I slowed my feet to a brisk walk. I was out of breath from the hurried trek as it was.

The emergency room was humming with activity. I vaguely recalled hearing something about a pedestrian who'd been struck and killed on the radio in the cab. My driver cussed about how he was going to have to change his route.

The examination rooms were laid out in a semi-circle around a center pit of desks with computer monitors and medical personnel. They were all moving about in every direction, leaning over one another and practically knocking each other out to get what they were after. It appeared to be chaos to the observer, but I suspected it was more like controlled bedlam.

I scanned the area for Roger and Shauna. There was no sign of them. I started making my way around the semi-circle, peering through the open doors for David. It was slow-going with all the ruckus. I was constantly being asked to get out of the way as the medical staff maneuvered equipment around me.

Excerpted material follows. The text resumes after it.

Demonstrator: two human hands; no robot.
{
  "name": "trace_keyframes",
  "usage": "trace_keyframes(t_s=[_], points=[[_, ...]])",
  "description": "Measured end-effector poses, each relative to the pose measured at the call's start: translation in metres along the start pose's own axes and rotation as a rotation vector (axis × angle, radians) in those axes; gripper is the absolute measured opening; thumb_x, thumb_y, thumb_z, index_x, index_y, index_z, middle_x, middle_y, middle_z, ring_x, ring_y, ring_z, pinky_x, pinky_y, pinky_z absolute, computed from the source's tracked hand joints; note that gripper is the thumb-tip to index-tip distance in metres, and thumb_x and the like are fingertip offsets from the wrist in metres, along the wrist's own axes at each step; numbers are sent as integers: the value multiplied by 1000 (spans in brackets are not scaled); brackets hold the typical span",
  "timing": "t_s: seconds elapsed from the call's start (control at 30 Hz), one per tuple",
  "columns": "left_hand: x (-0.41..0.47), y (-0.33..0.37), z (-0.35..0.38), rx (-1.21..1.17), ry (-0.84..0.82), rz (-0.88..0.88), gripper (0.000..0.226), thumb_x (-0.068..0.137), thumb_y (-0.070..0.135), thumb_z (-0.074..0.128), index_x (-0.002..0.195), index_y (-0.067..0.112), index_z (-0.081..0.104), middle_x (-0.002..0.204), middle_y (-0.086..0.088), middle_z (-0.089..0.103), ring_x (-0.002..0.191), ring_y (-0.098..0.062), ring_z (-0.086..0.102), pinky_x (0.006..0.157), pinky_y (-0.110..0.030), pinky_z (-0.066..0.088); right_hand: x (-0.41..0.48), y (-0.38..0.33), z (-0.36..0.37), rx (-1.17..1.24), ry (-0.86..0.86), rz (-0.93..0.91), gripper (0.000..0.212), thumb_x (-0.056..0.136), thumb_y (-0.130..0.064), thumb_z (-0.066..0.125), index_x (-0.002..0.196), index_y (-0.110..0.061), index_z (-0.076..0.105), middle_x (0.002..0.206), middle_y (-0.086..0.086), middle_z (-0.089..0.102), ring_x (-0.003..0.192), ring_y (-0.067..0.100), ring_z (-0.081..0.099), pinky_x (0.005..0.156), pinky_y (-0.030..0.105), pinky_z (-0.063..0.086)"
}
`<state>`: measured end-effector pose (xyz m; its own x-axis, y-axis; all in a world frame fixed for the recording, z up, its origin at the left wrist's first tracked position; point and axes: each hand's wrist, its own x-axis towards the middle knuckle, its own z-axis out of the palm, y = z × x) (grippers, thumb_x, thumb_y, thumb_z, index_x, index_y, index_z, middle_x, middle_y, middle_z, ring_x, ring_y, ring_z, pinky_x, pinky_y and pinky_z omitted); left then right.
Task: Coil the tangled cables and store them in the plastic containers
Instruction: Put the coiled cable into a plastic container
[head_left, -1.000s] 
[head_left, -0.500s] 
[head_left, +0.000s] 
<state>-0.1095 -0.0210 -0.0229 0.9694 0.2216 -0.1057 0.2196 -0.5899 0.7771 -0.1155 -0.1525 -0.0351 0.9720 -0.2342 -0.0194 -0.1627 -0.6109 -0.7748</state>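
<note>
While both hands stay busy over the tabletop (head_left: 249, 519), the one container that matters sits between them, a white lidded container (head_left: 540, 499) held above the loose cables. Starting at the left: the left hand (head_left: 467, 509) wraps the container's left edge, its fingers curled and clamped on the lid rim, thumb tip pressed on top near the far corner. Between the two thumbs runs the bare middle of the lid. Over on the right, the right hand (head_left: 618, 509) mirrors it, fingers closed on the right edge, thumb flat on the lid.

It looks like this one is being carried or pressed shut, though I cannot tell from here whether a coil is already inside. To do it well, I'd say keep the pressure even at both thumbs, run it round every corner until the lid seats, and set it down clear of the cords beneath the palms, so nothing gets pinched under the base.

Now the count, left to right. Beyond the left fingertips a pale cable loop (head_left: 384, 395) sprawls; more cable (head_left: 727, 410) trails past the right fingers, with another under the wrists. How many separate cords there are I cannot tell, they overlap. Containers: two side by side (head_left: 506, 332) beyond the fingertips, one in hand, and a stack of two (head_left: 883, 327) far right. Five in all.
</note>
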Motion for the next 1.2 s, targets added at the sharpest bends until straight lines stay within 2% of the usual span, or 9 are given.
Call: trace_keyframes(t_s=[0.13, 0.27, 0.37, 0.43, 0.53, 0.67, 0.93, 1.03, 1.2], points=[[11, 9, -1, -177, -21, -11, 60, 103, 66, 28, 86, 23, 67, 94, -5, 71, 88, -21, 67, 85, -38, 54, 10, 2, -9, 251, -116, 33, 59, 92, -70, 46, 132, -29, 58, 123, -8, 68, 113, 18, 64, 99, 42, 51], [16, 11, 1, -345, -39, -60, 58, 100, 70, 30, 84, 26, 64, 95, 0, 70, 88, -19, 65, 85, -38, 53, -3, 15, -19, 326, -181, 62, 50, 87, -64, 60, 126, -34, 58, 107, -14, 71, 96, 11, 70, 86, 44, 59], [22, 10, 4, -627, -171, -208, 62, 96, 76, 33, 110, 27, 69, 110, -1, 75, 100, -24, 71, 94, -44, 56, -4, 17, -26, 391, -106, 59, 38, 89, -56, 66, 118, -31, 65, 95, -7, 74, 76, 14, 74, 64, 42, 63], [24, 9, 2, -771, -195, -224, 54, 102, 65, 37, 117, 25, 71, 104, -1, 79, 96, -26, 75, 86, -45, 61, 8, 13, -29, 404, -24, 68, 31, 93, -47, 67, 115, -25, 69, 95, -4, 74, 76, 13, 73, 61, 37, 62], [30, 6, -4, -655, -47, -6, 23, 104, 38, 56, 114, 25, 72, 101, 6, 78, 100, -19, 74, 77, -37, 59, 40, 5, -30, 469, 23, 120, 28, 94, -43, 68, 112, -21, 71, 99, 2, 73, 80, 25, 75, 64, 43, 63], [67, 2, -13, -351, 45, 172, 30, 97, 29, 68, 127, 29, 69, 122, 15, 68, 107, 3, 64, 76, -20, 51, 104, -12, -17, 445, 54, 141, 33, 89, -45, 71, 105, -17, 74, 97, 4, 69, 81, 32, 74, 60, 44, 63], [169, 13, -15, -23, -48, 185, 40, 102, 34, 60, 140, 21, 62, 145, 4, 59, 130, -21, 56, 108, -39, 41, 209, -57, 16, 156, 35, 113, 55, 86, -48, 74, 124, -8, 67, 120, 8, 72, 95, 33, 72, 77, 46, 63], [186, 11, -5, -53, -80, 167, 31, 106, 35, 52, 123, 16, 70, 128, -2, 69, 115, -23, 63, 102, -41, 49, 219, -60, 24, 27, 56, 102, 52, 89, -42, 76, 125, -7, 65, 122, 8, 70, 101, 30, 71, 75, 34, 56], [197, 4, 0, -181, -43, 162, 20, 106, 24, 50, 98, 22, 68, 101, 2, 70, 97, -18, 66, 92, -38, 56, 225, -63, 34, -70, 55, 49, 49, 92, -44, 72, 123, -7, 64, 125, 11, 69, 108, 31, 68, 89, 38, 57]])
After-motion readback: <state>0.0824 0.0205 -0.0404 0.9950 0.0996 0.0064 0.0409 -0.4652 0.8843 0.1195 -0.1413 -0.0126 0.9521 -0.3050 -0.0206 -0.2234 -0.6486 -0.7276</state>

About three quarters of the way around the circle, I spotted him. He was sitting up in his bed. Alone.

His arm was cut and his hip was bandaged, but otherwise he appeared okay.

Tears pinpricked the corners of my eyes in relief. My entire body started trembling in some sort of aftershock reaction.

I'd made it just inside his doorway without him hearing me. The commotion in the hallway gave me that much cover. But as I stared at him on that bed, I couldn't move another inch toward him. My brain had caught up and was now in control of my feet.

David cocked his head in my direction and I froze.

"Jen?"

He must've heard me, or picked up my scent, or in some other uncanny way, detected my presence.

When I didn't answer him, he groaned and let his head fall back on the pillow.

Tears were now streaming down my face. I was positively terrified.

I backed out of the room slowly, watching him through wet eyes to be sure he didn't hear me. Once in the noisy hallway, I twirled toward the entrance and ran straight into Roger's chest.

"Whoa! Hey, Jen."

I knew David heard that. I pulled away from Roger like a panicked animal and fled the emergency room.

I was lying on the sofa with a wet washcloth over my face when Shauna arrived. I was dreading facing her.